American sympathies are divided. Americans from the start found it hard to be
neutral. It seemed to most people that Germany and Austria-Hungary were chiefly
responsible for the war. Also, many people had emotional ties to one side or
the other. The majority of Americans were of British descent and were tied to
Great Britain by common customs and language. Some Americans also remembered
France’s aid in the Revolutionary War. On the other hand, many German
Americans sympathized with Germany and the Central Powers. Many Irish Americans,
who bitterly opposed Great Britain, also tended to give their support to the
Central Powers.
As the war dragged on, American support for the Allies grew. Most of the war
news that reached the United States came from Allied sources and was favorable
to the Allied cause. The Allies also influenced American opinion through propaganda.
Propaganda is the spreading of opinions that favor a cause or point of view.
Allied propaganda called the Germans “Huns” and pictured them as
bloodthirsty savages.

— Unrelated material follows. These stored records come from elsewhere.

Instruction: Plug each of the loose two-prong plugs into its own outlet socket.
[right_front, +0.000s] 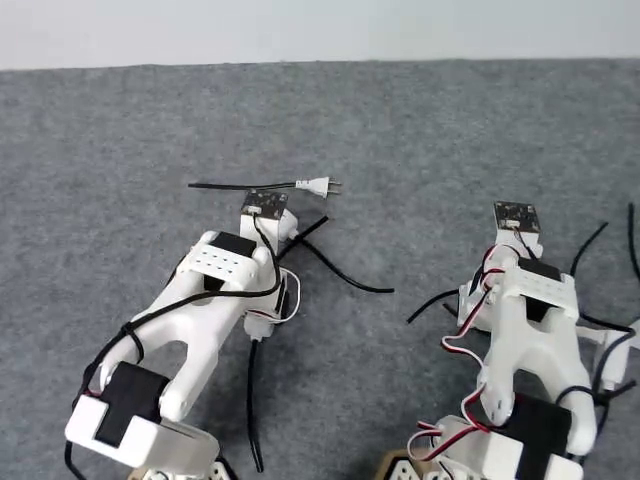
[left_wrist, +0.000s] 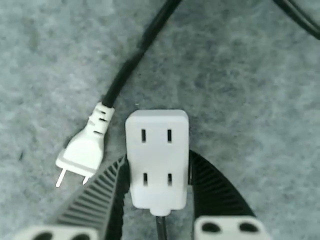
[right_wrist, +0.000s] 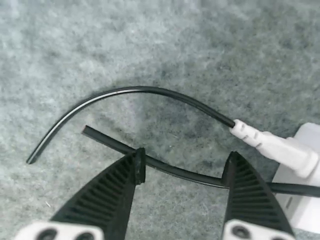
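**Q:** Left pincer?
**A:** Gripping the outlet block at the middle of the bench, a loose plug lying just beside.
**Q:** Right pincer?
**A:** Standing open astride a black cable, nearer the right edge. Beyond the left pincer, a second plug is lying toward the far edge.

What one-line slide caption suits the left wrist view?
Left tool grips the white outlet; a loose plug lies beside it on grey carpet.
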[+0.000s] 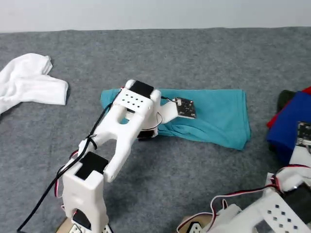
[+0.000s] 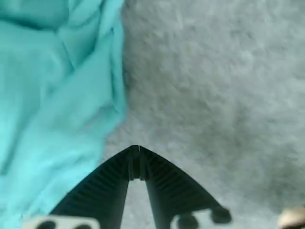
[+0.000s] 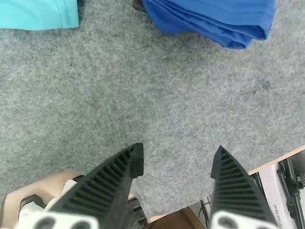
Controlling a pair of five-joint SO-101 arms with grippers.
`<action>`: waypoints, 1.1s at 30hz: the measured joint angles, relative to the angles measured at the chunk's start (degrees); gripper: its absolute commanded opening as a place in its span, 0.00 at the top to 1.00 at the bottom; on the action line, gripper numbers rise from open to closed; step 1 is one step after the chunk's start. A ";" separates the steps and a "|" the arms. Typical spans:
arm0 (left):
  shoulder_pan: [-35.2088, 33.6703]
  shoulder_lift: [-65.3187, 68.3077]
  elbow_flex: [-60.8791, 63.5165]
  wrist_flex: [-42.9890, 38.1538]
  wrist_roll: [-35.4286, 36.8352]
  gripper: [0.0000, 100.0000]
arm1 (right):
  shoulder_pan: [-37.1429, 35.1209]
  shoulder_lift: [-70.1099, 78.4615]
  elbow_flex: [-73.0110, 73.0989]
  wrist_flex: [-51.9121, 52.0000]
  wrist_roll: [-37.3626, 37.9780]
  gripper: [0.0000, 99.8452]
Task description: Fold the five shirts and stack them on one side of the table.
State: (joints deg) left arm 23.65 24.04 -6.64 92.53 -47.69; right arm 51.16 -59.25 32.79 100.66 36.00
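A teal shirt [image 1: 209, 114] lies spread flat across the middle of the grey table. My left arm [image 1: 129, 121] stretches over its left part. My left gripper [image 2: 135, 155] is shut with nothing between its fingers, just above the bare felt beside the teal shirt's [image 2: 52, 90] wrinkled edge. A crumpled white shirt [image 1: 29, 82] lies at the far left. At the right edge lies a folded blue shirt [image 1: 294, 119] with red cloth [image 1: 275, 118] and dark cloth [image 1: 286, 99] beside it. My right gripper [image 3: 178, 155] hangs open over bare felt, short of the blue shirt [image 3: 214, 19].
The grey felt [image 1: 194, 179] between the teal shirt and the front is bare. My right arm [image 1: 272, 208] stands at the front right corner. The table's front edge [image 3: 281, 160] runs close under the right gripper, with cables and a white box beyond it.
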 measured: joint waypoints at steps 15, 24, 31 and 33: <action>0.88 6.07 -9.32 -11.52 0.00 1.00 | 0.00 0.00 0.00 0.00 0.00 0.76; 0.88 8.53 -15.82 -11.78 0.00 1.00 | 0.00 0.00 0.00 0.00 0.00 0.76; -0.97 10.90 -20.31 -6.95 0.00 1.00 | 0.00 0.00 0.00 0.00 0.00 0.76; -2.29 10.90 -23.74 -3.96 0.00 1.00 | 0.00 0.00 0.00 0.00 0.00 0.76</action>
State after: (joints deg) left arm 21.36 34.95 -30.37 88.57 -47.69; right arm 51.16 -59.25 32.79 100.66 36.00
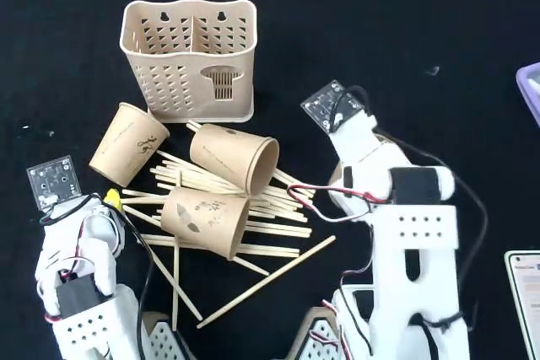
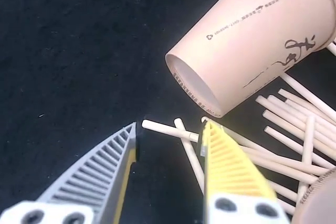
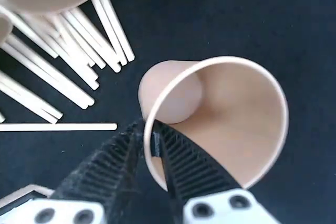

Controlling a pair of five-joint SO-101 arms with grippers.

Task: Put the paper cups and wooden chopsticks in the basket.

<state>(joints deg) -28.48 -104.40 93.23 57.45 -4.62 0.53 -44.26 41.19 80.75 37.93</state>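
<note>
The right pincer [image 3: 150,129] is clamped on the paper cup [image 3: 236,108] at its rim, one finger inside and one outside (a hold fit for lifting). The left pincer [image 2: 170,128] gapes around chopsticks [image 2: 163,128]. The basket [image 1: 169,82] stands well beyond both.

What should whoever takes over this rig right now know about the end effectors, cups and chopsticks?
Left end effector: open, low over the ends of the pale wooden chopsticks, beside a tipped beige paper cup.
Right end effector: shut on the rim of a second beige paper cup.
Three cups lie on their sides among the scattered chopsticks, in front of the beige slotted plastic basket.
Done: nothing seen in the basket.
Left: all cups and chopsticks.
</note>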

The propaganda spread by the Central Powers made the British
seem equally horrible. In general, however, Allied propaganda had a greater
effect on American opinion.
The British Navy blockaded
Germany, making it difficult for American ships to reach German ports. Americans
found it easier to trade with Britain and France. The United States shipped
huge amounts of arms, food, oil, and other supplies to the Allies. This trade
created an economic boom in the United States. Americans naturally favored those
nations that bought American goods.
Perhaps the greatest influence on American opinion was Germany’s use of
submarines, called U-boats. Submarines were new, and for several
reasons people considered their use unfair. First, submarines attacked from
hiding to avoid the guns of enemy ships. Second, submarines could not take captives.

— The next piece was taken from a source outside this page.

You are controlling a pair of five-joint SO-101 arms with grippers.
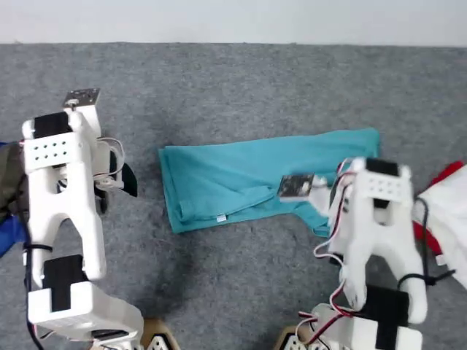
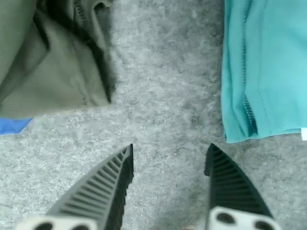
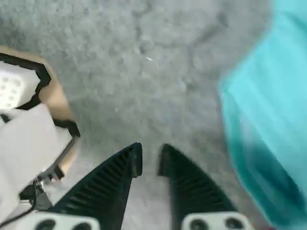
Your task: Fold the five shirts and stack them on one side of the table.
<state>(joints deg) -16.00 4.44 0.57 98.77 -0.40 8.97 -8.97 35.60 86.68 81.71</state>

Torpedoed ships sank very quickly and U-boat crews could not rescue survivors
from the sinking vessels or rescue survivors. People of the time considered
it monstrous not to rescue survivors from a sinking ship. Finally, submarines
often sank the ships of neutral countries. According to international law, a
warring nation had the right to stop neutral ships and seize war goods being
shipped to the enemy. The German U-boats could not follow this rule. Instead,
submarines attacked and sank neutral ships without warning.

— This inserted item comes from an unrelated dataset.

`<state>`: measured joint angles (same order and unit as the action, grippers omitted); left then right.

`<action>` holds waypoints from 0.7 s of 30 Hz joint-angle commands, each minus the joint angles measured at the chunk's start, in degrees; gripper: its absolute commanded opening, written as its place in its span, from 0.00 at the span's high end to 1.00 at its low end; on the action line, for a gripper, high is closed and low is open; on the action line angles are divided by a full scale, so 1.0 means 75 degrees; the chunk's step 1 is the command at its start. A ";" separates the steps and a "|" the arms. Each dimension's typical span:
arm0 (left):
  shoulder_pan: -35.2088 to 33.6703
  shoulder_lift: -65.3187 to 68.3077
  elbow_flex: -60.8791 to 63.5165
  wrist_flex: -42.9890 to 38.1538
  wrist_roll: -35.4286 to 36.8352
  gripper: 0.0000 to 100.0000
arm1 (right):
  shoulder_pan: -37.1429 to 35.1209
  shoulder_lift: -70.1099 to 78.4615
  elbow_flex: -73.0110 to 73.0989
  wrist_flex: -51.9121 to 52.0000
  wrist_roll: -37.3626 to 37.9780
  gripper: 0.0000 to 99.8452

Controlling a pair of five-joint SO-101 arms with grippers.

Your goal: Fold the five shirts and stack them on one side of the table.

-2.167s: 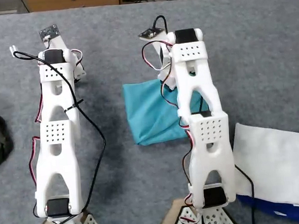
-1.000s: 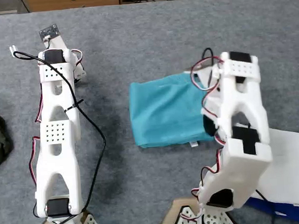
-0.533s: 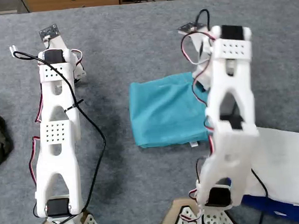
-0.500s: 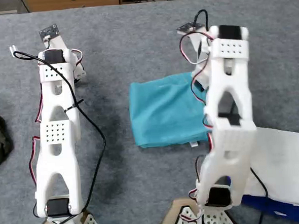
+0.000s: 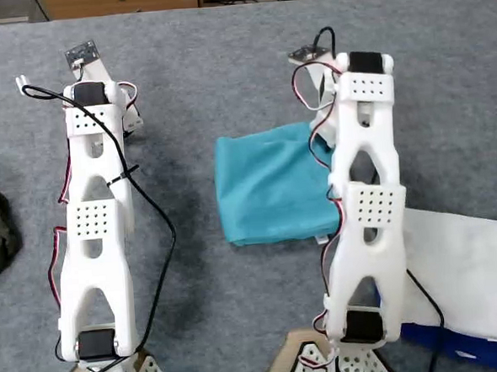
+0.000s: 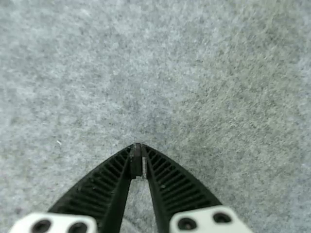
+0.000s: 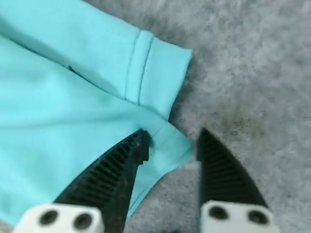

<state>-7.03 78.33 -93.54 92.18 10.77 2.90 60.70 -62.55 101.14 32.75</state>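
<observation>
The teal shirt (image 5: 270, 189) lies part-folded mid-table, near a white shirt (image 5: 473, 273) stacked on a blue one (image 5: 461, 352); the right gripper (image 7: 172, 141) straddles its hemmed corner, jaws apart, gripping nothing; the pinch should probably take every layer well inside the hem, so none slips on lifting; the left gripper (image 6: 137, 151) sits closed and empty over bare table (image 5: 224, 69); the right arm hides the shirt's stack-side edge; the frame crops the stack.

Soft even light, faint shadows
</observation>
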 commanded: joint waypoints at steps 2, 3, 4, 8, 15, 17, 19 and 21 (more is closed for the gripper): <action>0.0070 -0.0111 -0.0293 -0.0117 0.0012 0.98 | -0.0053 0.0029 -0.0358 0.0117 0.0000 0.95; 0.0070 -0.0111 -0.0293 -0.0117 0.0012 0.98 | -0.0041 0.0041 -0.0358 0.0117 0.0000 0.96; 0.0070 -0.0111 -0.0293 -0.0117 0.0012 0.98 | -0.0029 0.0029 -0.0358 0.0117 0.0000 0.98; 0.0070 -0.0111 -0.0293 -0.0117 0.0012 0.98 | -0.0018 0.0006 -0.0639 0.0105 -0.0012 0.99; 0.0070 -0.0111 -0.0293 -0.0117 0.0012 0.98 | -0.0170 -0.0006 -0.1928 0.0129 -0.0012 0.99; 0.0070 -0.0111 -0.0293 -0.0117 0.0012 0.98 | -0.0299 -0.0006 -0.2374 0.0094 0.0000 0.99; 0.0070 -0.0111 -0.0293 -0.0117 0.0012 0.98 | -0.0486 0.0018 -0.2796 0.0047 0.0012 0.99; 0.0070 -0.0111 -0.0293 -0.0117 0.0012 0.98 | -0.0697 0.0029 -0.2983 -0.0188 0.0152 0.99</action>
<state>-7.03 78.33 -93.54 92.18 10.77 0.09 61.32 -80.57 101.05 32.84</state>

Early in the war, Germany warned the United States that it would attack neutral
ships sailing to Great Britain. President Wilson responded to this threat with
another warning. He said the Germans would be held to account if American lives
were lost in U-boat attacks. In the view of German leaders, however, cutting
Great Britain’s supply lines was worth the risk of angering the neutral
countries.
On May 7, 1915, a German U-boat sank the British passenger liner Lusitania near
the coast of southern Ireland. The Lusitania—then one of the largest and
fastest ships in the world—was heading from New York to Liverpool, on
the west coast of England. Hit by a single torpedo, the huge liner tilted sharply
and sank within 18 minutes. Of nearly 2,000 passengers and crew members, 1,198
died. Among the dead were 128 Americans.
Americans were outraged by the sinking of the Lusitania. The United States issued
strong warnings to the German government not to endanger the lives of American
citizens. For a time Germany agreed to limit its submarine warfare.
In spite of the growing anti-German feeling, most Americans still wanted to
stay out of the war. Wilson agreed. “There is such a thing as a man being
too proud to fight,” he said. In 1916 Wilson ran for reelection as President.
His campaign slogan was “He kept us out of war.” The Republicans
chose Charles Evans Hughes, a Supreme Court justice, to run against Wilson.
The election was close, and Hughes went to bed believing he was the new President.
When election returns came in from California, however, President Wilson was
the victor.
Declaration
of War
Following his reelection, Wilson tried to arrange peace talks between the warring
powers. The effort failed. Instead, Germany decided to gamble on a quick victory.
By the start of 1917 Germany was becoming desperate. The British blockade created
serious shortages of supplies. In February 1917 the Germans announced that they
would again attack any ship nearing Britain. The Germans expected this decision
to bring the United States into the war. Germany, however, hoped to gain the
victory before American troops could get to Europe.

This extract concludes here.